# psg caddy wood furnace or us stove 1950 opinions/info. needed



## rampike (Feb 11, 2009)

Hello eveyone
   Our current wood (only) furnace, a newmac is getting alittle old and we have been looking at a PSG caddy as a possible replacement. We heat roughly 1500 sq. feet with our newmac, consuming 10 cord of wood (black spruce) over the fall/winter/spring. If you own a PSG caddy, I would really like your input on the following concerns:
   How thick is the superior plate and have you experienced any burn though?
   Will the caddy really use less wood?
   We have to keep our house really warm (25 deg. C and over (77 F) for the comfort of a disabled family member, can the caddy handle it?
   Our newmac has a forced draft (small blower) set-up which runs nearly continuously to keep up with demand, how does the caddy compare to a forced draft set-up?
   We will get some puffing with Southerly wind, is the caddy anymore prone to this than other designs?
   We have an external brick chimney and have the furnace located in the basement. We cut and haul our own firewood during winter, allowing it to dry over summer, and enjoy all aspects of wood heat.
   The caddy certainly looks like a great furnace but I'd like some owners'opinions on these specific things and anything else you can think of.
   Thanks... Glenn


----------



## CaddyUser (Feb 11, 2009)

Hi Glenn,

I installed an Add-on Caddy back in November, and we have been very happy with the unit.  Our home is roughly 1600sq ft plus the basement, and I've been able to maintain 22C temps 24/7 without a problem.  I'm burning birch and maple with some Biobricks, and the wood, although seasoned was wet when we got it, as we purchased it from an older follow that was getting out of burning wood, and didn't cover the wood.  

The house was built in the early 60's, and is certainly not air tight (that's this summer's project).  We have burned roughly 2.5 cords since mid-November.

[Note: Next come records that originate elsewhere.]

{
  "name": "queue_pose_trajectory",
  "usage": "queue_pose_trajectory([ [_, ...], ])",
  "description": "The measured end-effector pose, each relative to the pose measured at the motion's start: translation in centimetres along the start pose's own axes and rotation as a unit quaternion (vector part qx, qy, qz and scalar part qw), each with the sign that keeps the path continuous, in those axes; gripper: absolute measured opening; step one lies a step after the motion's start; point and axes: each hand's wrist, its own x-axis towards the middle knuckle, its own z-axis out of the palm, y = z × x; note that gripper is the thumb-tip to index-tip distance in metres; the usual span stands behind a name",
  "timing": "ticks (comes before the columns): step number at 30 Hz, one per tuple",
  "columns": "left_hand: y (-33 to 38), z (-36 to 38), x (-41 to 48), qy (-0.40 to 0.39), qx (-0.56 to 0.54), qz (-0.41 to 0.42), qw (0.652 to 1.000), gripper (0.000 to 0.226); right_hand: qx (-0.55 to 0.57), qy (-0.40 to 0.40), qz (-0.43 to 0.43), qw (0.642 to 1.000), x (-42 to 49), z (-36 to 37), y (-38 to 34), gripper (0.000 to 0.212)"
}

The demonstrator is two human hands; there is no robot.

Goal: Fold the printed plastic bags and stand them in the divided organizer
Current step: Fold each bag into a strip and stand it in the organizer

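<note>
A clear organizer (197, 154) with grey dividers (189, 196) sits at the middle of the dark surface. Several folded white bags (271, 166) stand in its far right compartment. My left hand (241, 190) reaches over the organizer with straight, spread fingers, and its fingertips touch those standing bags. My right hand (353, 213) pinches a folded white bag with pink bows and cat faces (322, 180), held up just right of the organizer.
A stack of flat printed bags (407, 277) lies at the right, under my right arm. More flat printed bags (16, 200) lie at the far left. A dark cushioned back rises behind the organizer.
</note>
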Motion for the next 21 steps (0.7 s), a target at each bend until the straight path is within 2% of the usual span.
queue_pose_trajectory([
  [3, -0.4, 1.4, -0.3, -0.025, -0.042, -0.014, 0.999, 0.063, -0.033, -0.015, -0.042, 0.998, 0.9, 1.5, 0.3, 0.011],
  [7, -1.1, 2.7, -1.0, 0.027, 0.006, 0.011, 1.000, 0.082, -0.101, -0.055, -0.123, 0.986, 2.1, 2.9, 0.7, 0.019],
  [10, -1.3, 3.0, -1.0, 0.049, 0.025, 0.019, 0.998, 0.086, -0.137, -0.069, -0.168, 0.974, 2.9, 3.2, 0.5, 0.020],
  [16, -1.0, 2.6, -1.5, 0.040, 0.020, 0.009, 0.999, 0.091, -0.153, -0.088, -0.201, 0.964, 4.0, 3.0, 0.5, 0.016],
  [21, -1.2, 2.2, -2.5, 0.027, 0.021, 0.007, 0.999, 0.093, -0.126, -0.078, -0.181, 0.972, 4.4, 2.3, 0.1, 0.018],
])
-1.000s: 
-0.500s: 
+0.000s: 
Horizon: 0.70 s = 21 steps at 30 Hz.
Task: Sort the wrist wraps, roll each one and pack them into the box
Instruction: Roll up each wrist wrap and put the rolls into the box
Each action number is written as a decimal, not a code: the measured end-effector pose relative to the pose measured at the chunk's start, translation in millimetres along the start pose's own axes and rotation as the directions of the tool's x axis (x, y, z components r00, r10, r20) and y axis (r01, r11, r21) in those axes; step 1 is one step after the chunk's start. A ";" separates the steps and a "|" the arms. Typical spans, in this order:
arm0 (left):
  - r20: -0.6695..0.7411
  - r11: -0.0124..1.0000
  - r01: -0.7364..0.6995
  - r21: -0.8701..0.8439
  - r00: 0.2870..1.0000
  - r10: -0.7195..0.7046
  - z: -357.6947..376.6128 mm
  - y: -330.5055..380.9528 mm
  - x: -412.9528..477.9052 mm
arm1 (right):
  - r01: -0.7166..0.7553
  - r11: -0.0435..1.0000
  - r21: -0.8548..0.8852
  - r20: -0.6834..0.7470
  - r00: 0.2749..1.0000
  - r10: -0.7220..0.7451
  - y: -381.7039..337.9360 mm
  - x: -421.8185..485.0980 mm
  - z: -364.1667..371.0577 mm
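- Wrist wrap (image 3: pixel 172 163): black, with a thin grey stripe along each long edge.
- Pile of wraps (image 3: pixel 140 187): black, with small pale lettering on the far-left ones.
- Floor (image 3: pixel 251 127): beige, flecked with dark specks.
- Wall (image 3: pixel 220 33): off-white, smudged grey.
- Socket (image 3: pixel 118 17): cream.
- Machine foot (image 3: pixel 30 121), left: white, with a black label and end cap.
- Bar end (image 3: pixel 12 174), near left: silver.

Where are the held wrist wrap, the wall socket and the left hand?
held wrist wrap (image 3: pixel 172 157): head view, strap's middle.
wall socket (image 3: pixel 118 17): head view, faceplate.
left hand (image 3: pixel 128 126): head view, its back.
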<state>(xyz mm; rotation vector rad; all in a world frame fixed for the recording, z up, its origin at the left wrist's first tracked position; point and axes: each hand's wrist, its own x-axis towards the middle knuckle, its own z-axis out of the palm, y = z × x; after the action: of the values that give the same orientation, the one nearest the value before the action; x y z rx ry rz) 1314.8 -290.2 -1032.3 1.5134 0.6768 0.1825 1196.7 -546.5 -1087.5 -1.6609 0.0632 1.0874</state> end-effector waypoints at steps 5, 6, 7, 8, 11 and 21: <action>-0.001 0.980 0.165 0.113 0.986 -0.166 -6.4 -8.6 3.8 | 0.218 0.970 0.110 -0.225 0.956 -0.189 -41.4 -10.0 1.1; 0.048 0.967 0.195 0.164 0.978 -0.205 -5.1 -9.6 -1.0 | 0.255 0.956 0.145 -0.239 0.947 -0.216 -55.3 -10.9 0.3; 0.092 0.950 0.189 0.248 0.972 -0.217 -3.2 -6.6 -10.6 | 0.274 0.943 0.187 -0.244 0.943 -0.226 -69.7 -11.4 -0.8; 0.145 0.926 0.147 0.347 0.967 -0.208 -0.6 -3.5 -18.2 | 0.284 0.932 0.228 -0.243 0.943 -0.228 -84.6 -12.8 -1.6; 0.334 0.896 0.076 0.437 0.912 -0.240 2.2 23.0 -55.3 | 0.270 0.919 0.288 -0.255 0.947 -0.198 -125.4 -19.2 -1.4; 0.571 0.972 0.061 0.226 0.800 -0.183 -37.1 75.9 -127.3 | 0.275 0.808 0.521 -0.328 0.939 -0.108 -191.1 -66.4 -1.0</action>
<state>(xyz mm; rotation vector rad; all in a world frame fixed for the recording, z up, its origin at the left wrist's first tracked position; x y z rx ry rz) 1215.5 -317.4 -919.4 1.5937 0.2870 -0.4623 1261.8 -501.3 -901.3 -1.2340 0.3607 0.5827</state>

I've had to clean the chimney/pipe/furnace once so far this season, and found that roughly 95% of the soot and creosote was actually in the heat exchanger, and next to none in the pipes and chimney.  In fact, I installed a SS prefab chimney when we put the Caddy in, and at the time of cleaning, the chimney was still as shiny as it was when it was installed.  That in itself tells me that the Caddy is doing a good job of extracting as much heat as possible.

Hope this helps.  If you have any other questions, ask away!


----------



## johnn (Feb 12, 2009)

CaddyUser said:
			
		

> Hi Glenn,
> 
> I installed an Add-on Caddy back in November,
> 
> ...



   Sorry Glenn,for I too am interested in the PSG, however the add on I need is not what you need. Apparently you are interested in the furnace line, not the add-on. Sorry not too many people out there to help in your decision. They seem to be somewhere in the middle of price zones, but I really like the looks of their product.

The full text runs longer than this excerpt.